Police academy graduates receive their diplomas Monday, June 17, during a ceremony at the Temple Performing Arts Center.JACK TOMCZUK

Earlier this month, Bethel announced his intention to send the recruits into Kensington to enhance enforcement in accordance with his five-phase strategy. Parker, on one of her first days in office, issued an executive order directing him to craft a plan to shut down the neighborhood’s drug market.

An initial “warning and opportunity” phase began in early March, and the enforcement aspect of the plan is set to begin this week, Bethel said.

The second phase “will be a multi-day initiative that will include arrests for narcotics, prostitution, quality-of-life crimes, and other criminal acts,” according to the administration’s 100-day public safety report.

PPD’s Kensington initiative is beginning with the section of the neighborhood bounded by E Street, Jasper Street, Tioga Street and Indiana Avenue, the plan states.

Deploying the cadets will increase the total number of officers assigned to Kensington to 120, according to police officials. Bethel said they will mainly be patrolling the area on foot.

He asked graduates on Monday to imagine themselves as young children from Kensington living in a neighborhood where they do not have to experience gun violence, walk by dealers and witness open drug use.

“That is the day we all look for, and that is the day that will arrive for the Kensington community,” Bethel said.

Police Commissioner Kevin Bethel speaks to academy graduates during a ceremony Monday, June 17, at the Temple Performing Arts Center.JACK TOMCZUK

In future phases of the Kensington initiative, the PPD will aim to maintain control of the affected blocks, preventing the return of drug activity. Eventually, the goal is to turn the area back over to residents and have sustained progress, the report says.

“You have the support of the community,” he added. “That is key to this work. This will forever be a part of your legacy moving forward. You will change the lives of so many people and return hope to the hopeless and order to disorder.”

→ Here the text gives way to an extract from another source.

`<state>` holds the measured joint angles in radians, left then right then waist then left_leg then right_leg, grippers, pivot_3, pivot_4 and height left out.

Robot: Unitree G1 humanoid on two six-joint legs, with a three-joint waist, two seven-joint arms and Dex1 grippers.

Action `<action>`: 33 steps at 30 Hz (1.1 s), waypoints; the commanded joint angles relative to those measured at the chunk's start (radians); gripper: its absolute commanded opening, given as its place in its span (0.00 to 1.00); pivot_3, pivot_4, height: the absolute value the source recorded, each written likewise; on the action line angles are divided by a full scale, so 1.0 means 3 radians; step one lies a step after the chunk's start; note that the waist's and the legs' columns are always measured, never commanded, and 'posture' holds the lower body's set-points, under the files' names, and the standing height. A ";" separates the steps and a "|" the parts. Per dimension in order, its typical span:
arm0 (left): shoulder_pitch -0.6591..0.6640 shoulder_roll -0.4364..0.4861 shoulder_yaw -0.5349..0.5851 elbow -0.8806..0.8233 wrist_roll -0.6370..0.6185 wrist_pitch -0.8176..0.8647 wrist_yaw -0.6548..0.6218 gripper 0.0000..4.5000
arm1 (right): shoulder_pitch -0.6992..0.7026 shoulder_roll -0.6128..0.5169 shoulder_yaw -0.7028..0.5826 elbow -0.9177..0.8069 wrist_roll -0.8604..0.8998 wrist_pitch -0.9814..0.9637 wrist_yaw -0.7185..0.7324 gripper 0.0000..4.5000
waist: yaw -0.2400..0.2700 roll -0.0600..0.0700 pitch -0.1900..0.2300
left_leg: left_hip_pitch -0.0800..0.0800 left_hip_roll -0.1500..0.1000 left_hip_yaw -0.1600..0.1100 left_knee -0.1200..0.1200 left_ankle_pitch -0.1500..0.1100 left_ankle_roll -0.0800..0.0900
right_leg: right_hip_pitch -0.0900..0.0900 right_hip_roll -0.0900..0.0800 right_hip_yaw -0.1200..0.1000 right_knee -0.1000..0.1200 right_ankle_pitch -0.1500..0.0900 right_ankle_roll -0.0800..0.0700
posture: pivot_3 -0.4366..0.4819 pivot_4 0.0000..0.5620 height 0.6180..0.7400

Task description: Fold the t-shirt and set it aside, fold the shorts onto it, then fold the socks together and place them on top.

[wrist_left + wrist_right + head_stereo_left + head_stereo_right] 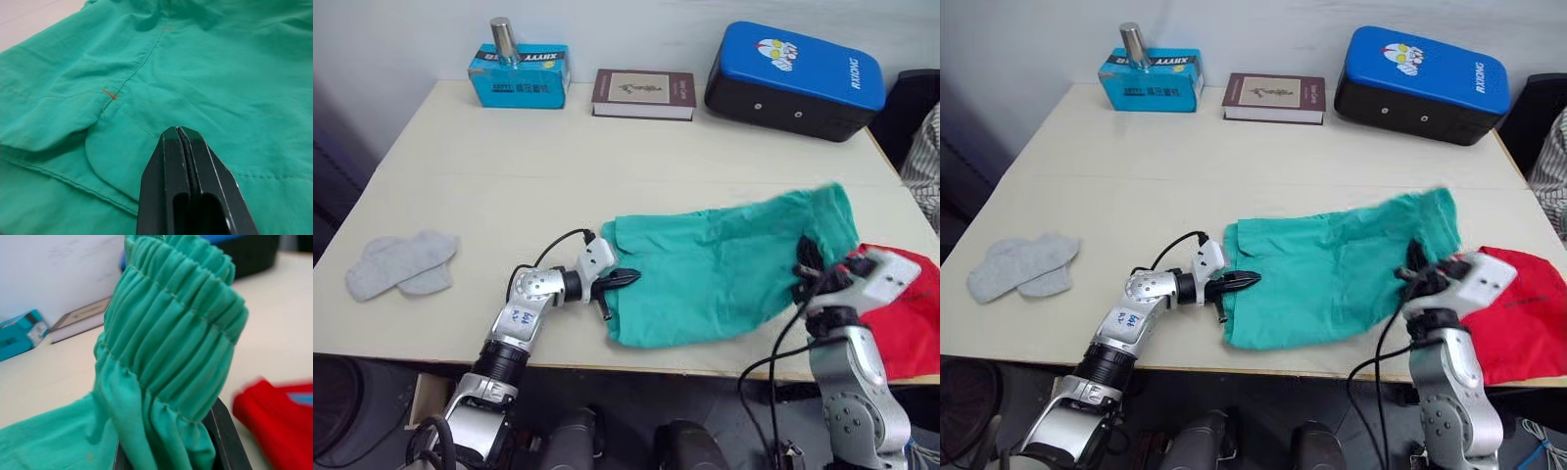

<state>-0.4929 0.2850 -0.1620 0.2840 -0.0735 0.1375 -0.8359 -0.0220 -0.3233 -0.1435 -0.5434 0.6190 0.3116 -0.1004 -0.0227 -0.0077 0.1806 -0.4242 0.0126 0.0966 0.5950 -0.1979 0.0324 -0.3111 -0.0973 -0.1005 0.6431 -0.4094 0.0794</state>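
Teal shorts [729,262] lay mid-table, waistband pinched in my right gripper [166,440]. My left gripper [182,139] rested closed, empty, at their nine-o'clock edge.

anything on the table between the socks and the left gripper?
Nothing: bare tabletop runs from the socks to the left gripper, which sits at the edge of the shorts. Clear in both eye views.

The blue case [800,67] reads, seemingly, "RAXIONG".
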 commanded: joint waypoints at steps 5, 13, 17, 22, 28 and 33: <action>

Mayor Cherelle Parker speaks to police academy graduates during a ceremony Monday, June 17, at the Temple Performing Arts Center.JACK TOMCZUK

The class that graduated was the academy’s largest in six years. In addition to the 75 PPD recruits, four cadets went through training for Temple University’s campus police force. Family members crowded into the Temple Performing Arts Center in North Philadelphia for the ceremony.

Parker signed a municipal budget last week that the Mayor’s Office said has funding to hire 400 new police officers, increasing the size and frequency of classes in the academy.

She said she “wholeheartedly” supports the PPD but has “zero tolerance” for any abuse or misuse of power.

“I can’t make good on the promise that I made to the people of the city of Philadelphia without you,” Parker told the graduates.